Question

If the angle of elevation of the top of a hill from each of the vertices A, B and C of a horizontal triangle is \( \alpha \), then the height of the hill is

• A. \( \frac{1}{2} b \tan\alpha \sec B \)
• B. \( \frac{1}{2} b \tan\alpha \csc A \)
• C. \( \frac{1}{2} c \tan\alpha \sin C \)
• D. \( \frac{1}{2} a \tan\alpha \csc A \)

Hint:

If the angle of elevation to a point is the same from three vertices of a horizontal triangle, the foot of the perpendicular from that point is the circumcenter of the triangle. The distance from the foot to any vertex is the circumradius (R).
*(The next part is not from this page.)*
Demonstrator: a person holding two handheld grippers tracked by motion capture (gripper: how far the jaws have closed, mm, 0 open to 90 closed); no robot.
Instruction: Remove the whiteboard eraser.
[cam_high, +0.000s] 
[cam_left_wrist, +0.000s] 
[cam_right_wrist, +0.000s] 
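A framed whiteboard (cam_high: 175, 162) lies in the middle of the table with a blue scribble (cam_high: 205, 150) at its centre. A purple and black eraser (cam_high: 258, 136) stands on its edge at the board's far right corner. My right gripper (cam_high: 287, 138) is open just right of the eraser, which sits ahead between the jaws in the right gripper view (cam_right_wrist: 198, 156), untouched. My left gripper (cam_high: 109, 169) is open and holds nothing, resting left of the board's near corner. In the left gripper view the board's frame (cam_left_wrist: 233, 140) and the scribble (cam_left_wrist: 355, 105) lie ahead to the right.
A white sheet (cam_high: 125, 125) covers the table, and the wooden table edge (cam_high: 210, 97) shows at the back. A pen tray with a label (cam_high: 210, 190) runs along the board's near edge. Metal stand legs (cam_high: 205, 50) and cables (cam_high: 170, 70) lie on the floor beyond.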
Use the formula \( h = R\tan\alpha \) and the sine rule \( 2R = a/\sin A \) to connect the height to the triangle's properties.

Answer 1

The Correct Option is D

Let the top of the hill be P and its foot on the horizontal plane be O. Let the height of the hill be \( h = PO \). The angle of elevation from A, B, and C to P is \( \alpha \). This means \( \angle PAO = \angle PBO = \angle PCO = \alpha \). In the right-angled triangles \( \triangle PAO, \triangle PBO, \triangle PCO \), we have: \[ OA = \frac{h}{\tan\alpha} = h\cot\alpha \] \[ OB = h\cot\alpha \] \[ OC = h\cot\alpha \] Since \( OA = OB = OC \), the point O (the foot of the hill) is equidistant from the vertices A, B, and C of the horizontal triangle. This means O is the circumcenter of \( \triangle ABC \). The distance from the circumcenter to any vertex is the circumradius, R. So, \( R = h\cot\alpha \), which implies \( h = R\tan\alpha \). Now we need to express R in terms of the sides and angles of \( \triangle ABC \). We use the sine rule, which relates the sides to the circumradius: \[ \frac{a}{\sin A} = \frac{b}{\sin B} = \frac{c}{\sin C} = 2R \] From this, we can express R in several ways, for example, \( R = \frac{a}{2\sin A} \). Substitute this expression for R back into the equation for height: \[ h = \left(\frac{a}{2\sin A}\right) \tan\alpha = \frac{1}{2} a \tan\alpha \frac{1}{\sin A} \] \[ h = \frac{1}{2} a \tan\alpha \csc A \] This matches option (D).